Task brief –
The lines from the start of the records below through the line containing "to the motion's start" are to be copied exactly, both ends included, with nothing added.

------------------------------------------------

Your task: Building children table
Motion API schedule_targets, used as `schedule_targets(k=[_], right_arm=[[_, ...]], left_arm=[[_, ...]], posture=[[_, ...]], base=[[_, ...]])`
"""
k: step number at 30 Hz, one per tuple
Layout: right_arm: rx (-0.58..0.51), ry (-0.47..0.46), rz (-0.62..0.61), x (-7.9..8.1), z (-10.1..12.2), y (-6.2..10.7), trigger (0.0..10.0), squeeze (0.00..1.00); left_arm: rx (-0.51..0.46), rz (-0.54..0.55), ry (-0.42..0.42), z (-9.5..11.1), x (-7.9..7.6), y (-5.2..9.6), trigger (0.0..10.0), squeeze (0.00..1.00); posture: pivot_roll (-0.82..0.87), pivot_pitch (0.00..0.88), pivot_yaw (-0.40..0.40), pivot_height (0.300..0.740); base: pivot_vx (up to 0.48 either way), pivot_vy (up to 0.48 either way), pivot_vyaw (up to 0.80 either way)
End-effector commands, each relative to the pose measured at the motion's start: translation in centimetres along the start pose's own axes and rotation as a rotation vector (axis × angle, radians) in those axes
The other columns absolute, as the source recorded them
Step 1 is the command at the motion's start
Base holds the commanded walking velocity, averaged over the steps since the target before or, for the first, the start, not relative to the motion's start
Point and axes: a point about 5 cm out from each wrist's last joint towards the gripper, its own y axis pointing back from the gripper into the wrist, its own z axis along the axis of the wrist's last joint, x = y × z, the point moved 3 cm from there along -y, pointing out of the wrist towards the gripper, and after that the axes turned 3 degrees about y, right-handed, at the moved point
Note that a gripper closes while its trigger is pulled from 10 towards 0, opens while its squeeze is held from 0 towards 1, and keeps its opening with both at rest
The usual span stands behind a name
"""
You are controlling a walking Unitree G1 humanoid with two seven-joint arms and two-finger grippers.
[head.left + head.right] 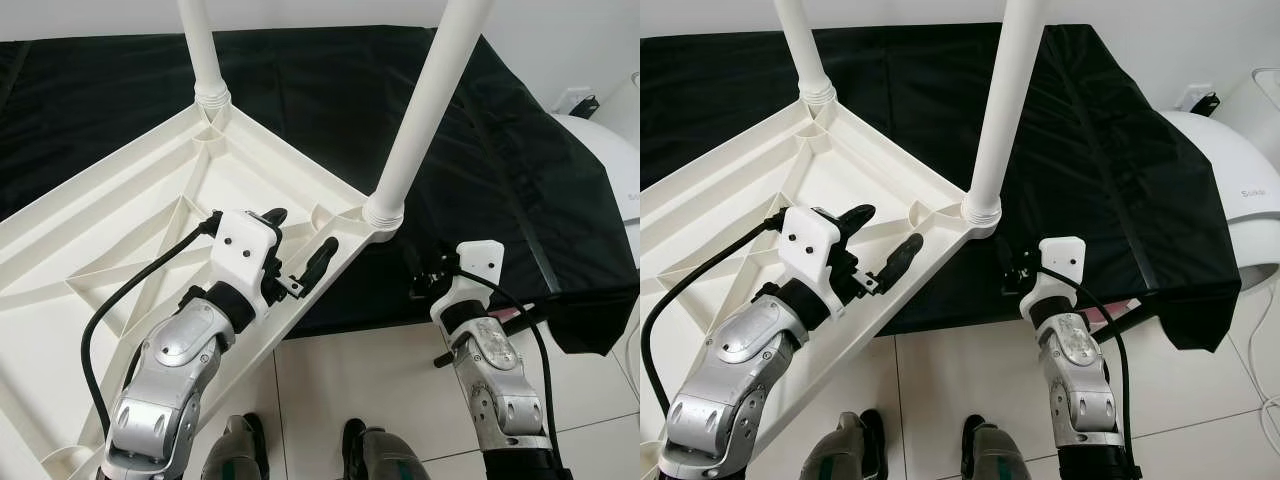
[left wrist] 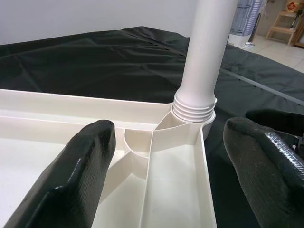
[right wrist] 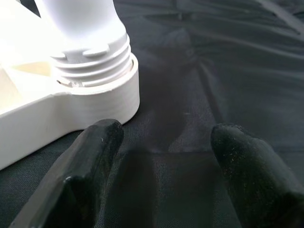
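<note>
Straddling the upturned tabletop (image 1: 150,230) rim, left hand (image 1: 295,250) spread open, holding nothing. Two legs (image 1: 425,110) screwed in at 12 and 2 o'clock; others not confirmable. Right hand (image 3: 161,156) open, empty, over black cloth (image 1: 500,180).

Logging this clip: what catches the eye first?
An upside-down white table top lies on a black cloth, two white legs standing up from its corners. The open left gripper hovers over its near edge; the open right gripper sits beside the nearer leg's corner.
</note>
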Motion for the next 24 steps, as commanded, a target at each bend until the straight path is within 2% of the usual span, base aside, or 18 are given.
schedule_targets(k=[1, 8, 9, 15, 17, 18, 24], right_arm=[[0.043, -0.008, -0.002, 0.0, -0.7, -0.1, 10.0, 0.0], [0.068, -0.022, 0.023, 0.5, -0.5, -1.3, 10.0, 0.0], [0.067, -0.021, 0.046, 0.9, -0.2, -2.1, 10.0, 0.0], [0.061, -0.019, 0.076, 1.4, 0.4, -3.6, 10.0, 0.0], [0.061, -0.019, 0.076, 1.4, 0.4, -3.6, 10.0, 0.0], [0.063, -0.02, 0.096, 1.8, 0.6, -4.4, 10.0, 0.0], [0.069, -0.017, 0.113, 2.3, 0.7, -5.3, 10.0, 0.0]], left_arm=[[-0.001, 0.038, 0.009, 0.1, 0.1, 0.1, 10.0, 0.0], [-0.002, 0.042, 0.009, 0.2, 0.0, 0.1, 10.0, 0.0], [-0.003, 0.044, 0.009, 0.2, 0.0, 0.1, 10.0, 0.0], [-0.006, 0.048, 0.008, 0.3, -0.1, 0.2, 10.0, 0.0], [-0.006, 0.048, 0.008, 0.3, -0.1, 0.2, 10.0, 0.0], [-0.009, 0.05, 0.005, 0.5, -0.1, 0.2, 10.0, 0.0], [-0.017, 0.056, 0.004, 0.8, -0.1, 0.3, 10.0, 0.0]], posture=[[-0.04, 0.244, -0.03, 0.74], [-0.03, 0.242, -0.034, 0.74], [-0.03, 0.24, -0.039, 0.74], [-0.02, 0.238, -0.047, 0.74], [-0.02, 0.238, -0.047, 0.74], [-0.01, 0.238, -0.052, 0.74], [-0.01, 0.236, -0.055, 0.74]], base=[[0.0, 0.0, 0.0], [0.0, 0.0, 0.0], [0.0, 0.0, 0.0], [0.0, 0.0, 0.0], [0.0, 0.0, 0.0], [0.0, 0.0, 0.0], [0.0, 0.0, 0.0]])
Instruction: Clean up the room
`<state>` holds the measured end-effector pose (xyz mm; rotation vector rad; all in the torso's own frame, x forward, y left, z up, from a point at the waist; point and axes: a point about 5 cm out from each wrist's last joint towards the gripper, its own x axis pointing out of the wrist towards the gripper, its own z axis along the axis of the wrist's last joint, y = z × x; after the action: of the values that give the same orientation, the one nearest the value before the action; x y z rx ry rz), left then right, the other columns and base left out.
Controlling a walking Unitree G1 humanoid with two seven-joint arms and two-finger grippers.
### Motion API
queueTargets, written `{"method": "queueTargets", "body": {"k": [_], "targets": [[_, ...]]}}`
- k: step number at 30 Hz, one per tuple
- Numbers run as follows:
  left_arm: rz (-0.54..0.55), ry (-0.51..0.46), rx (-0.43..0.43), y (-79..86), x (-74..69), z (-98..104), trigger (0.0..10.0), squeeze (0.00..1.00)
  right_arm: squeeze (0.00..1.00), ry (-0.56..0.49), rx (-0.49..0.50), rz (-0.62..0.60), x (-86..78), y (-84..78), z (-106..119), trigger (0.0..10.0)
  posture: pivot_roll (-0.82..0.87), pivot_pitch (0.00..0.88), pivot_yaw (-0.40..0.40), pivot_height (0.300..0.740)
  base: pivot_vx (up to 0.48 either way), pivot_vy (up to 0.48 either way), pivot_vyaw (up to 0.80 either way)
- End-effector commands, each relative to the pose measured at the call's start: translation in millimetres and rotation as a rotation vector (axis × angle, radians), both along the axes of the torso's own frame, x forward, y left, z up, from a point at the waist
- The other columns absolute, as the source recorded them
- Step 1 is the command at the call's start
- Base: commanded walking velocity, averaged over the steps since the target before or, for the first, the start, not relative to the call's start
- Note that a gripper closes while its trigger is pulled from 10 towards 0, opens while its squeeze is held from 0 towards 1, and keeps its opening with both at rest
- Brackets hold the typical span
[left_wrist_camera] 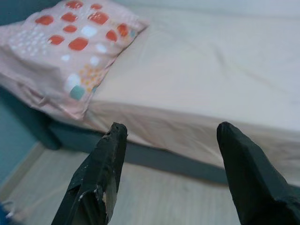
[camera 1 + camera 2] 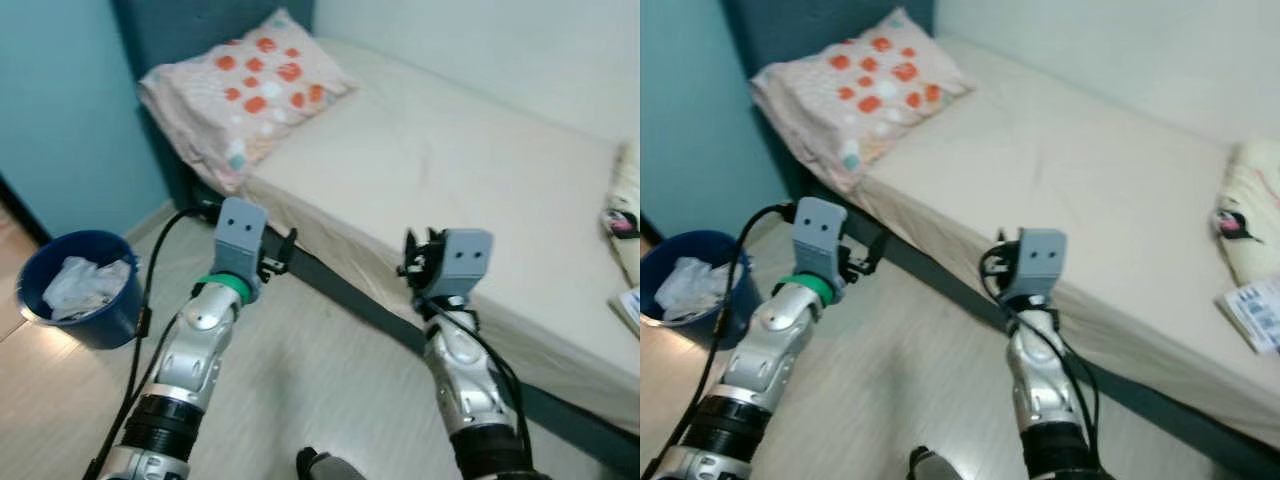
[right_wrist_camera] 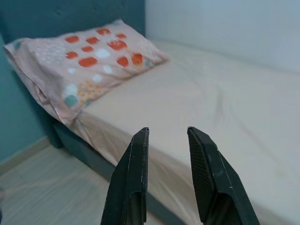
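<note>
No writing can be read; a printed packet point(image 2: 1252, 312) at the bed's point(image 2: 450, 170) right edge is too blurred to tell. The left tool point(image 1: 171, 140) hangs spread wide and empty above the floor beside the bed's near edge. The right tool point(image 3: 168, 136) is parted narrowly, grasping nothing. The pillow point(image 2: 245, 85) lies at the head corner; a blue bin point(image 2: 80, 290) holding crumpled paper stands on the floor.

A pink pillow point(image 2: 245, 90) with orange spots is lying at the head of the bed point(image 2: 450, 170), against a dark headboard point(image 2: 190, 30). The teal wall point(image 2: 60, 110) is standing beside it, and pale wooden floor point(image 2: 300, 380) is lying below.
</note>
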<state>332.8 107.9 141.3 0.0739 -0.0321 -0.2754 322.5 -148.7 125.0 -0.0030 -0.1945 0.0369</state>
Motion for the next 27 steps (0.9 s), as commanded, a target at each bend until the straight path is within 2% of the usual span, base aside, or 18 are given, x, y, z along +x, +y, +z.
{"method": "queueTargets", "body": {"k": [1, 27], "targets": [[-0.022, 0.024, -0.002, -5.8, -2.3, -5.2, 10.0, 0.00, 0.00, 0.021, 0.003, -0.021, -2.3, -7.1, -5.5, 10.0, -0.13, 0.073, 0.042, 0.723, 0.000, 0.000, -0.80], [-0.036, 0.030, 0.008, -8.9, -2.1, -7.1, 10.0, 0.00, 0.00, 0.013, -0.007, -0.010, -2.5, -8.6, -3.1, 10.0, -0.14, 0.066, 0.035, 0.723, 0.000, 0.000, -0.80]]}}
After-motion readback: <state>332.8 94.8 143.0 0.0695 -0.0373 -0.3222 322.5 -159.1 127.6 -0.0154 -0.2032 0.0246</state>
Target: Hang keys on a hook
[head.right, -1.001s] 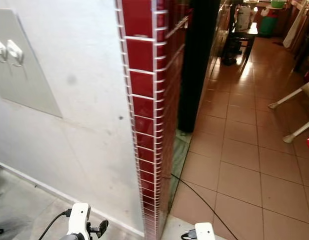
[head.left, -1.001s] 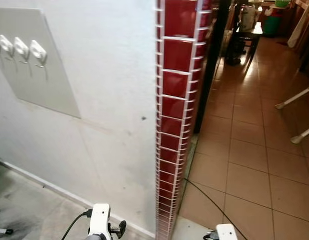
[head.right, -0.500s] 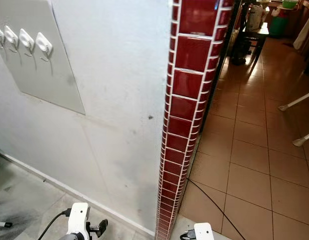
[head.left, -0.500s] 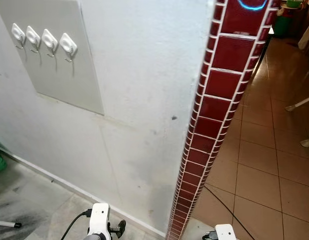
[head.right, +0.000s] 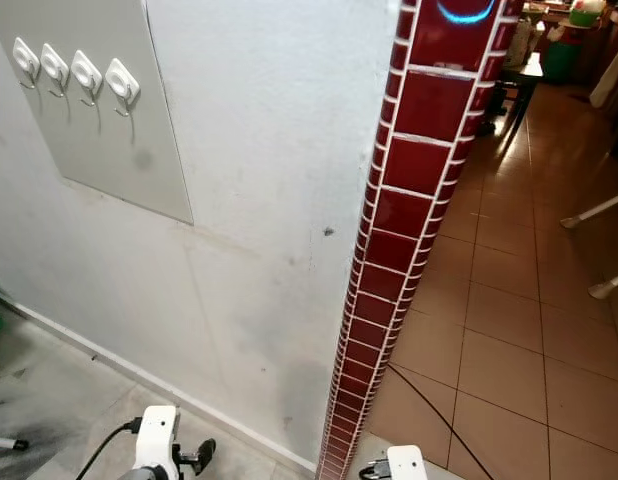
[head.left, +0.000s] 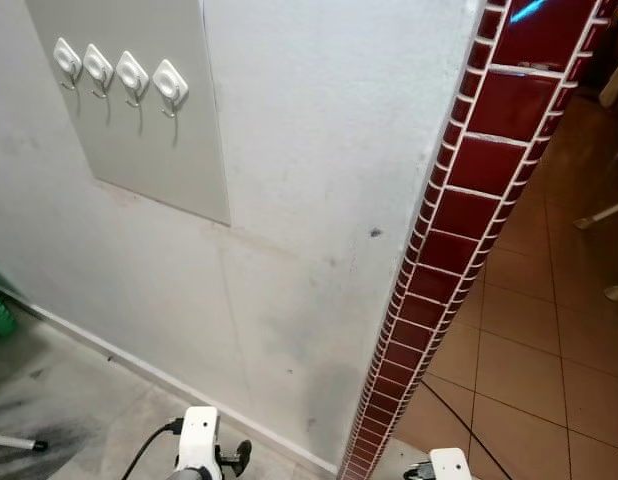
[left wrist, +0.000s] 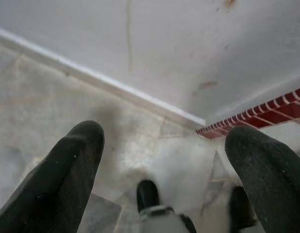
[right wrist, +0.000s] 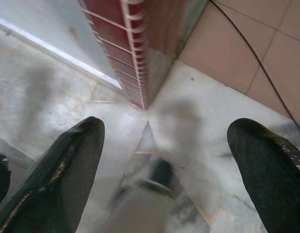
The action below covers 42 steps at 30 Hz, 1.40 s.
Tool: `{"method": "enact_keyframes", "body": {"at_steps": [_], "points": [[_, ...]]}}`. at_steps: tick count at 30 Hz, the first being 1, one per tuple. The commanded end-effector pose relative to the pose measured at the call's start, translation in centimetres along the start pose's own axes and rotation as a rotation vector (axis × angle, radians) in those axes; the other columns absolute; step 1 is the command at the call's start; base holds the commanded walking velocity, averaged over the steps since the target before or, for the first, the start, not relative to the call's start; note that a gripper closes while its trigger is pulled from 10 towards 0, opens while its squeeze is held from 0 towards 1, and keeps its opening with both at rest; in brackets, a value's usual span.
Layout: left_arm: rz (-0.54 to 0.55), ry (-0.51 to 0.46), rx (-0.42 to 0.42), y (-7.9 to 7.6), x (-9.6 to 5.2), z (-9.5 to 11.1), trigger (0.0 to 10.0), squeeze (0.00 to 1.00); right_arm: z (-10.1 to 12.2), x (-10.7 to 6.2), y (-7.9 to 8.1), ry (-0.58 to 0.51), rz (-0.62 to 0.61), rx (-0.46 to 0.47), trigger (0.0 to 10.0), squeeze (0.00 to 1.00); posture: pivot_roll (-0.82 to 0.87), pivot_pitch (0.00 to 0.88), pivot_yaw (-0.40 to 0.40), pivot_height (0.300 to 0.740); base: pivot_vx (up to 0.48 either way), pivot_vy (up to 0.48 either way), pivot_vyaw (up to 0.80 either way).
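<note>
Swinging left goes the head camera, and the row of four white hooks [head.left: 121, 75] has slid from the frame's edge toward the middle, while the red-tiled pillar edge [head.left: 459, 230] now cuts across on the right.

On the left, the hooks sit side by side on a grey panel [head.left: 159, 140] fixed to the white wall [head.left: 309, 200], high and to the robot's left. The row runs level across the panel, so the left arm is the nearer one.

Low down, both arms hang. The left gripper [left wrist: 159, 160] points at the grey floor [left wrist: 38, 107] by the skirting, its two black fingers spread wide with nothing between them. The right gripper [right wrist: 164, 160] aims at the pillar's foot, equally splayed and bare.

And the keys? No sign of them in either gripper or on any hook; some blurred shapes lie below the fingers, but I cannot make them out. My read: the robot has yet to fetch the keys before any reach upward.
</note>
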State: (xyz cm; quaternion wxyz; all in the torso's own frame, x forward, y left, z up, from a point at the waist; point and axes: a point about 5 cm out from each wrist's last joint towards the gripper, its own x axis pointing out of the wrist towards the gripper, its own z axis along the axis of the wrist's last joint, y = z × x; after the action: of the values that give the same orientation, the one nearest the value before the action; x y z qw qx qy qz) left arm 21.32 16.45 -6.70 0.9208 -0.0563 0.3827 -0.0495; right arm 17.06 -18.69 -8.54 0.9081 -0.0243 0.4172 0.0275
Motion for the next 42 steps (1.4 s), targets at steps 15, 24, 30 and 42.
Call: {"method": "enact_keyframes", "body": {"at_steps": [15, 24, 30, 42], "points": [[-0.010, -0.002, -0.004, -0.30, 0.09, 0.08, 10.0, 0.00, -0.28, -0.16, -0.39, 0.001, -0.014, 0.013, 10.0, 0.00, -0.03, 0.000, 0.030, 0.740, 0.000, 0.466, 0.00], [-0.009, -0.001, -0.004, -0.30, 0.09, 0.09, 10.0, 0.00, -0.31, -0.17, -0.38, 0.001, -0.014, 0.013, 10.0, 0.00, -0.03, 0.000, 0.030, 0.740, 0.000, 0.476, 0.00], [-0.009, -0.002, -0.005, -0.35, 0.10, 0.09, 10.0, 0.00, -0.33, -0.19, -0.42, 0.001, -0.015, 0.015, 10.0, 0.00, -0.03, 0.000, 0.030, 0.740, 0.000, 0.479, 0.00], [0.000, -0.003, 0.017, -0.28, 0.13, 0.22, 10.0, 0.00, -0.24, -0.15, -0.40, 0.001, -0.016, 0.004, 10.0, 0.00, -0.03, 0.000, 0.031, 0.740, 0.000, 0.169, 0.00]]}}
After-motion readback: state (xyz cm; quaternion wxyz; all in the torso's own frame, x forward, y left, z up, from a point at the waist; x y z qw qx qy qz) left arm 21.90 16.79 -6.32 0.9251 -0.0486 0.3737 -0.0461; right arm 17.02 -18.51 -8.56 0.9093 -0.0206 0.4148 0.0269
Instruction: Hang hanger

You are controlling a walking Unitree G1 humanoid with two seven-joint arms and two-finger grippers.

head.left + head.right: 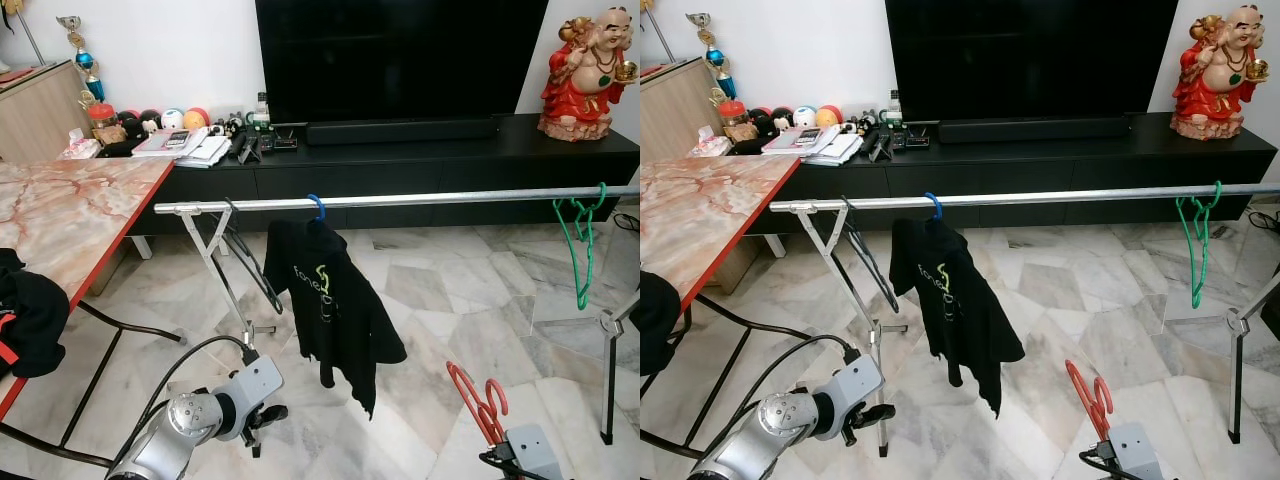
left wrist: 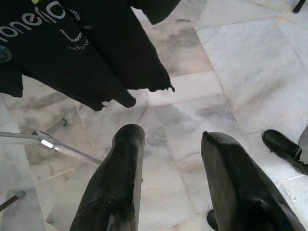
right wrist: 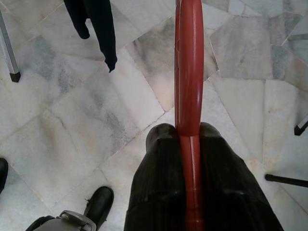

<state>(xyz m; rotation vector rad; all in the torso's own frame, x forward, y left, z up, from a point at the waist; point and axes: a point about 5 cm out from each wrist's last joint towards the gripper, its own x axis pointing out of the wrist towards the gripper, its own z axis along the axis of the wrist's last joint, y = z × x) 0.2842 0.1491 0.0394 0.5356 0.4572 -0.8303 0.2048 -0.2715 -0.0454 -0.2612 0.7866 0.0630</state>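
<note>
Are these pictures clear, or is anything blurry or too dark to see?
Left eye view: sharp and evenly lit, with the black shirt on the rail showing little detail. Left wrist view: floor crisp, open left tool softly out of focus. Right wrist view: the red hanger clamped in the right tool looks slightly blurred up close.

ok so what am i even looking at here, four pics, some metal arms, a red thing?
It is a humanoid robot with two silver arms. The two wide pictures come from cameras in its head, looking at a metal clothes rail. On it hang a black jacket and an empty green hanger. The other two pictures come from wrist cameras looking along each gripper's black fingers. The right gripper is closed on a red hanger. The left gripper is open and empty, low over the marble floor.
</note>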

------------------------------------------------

Solution to the problem –
Your task: Building children table
Motion API schedule_targets, used as `schedule_targets(k=[_], right_arm=[[_, ...]], left_arm=[[_, ...]], posture=[[_, ...]], base=[[_, ...]])`
"""
k: step number at 30 Hz, one per tuple
Layout: right_arm: rx (-0.58..0.51), ry (-0.47..0.46), rz (-0.62..0.61), x (-7.9..8.1), z (-10.1..12.2), y (-6.2..10.7), trigger (0.0..10.0), squeeze (0.00..1.00); left_arm: rx (-0.51..0.46), rz (-0.54..0.55), ry (-0.42..0.42), z (-9.5..11.1), x (-7.9..7.6), y (-5.2..9.6), trigger (0.0..10.0), squeeze (0.00..1.00); posture: pivot_roll (-0.82..0.87), pivot_pitch (0.00..0.88), pivot_yaw (-0.40..0.40), pivot_height (0.300..0.740); base: pivot_vx (up to 0.48 either way), pivot_vy (up to 0.48 either way), pivot_vyaw (up to 0.80 either way)
End-effector commands, each relative to the pose measured at the motion's start: translation in centimetres along the start pose's own axes and rotation as a rotation vector (axis × angle, radians) in those axes
The other columns absolute, as the source recorded them
Step 1 is the command at the motion's start
Base holds the commanded walking velocity, averaged over the steps since the target before or, for the first, the start, not relative to the motion's start

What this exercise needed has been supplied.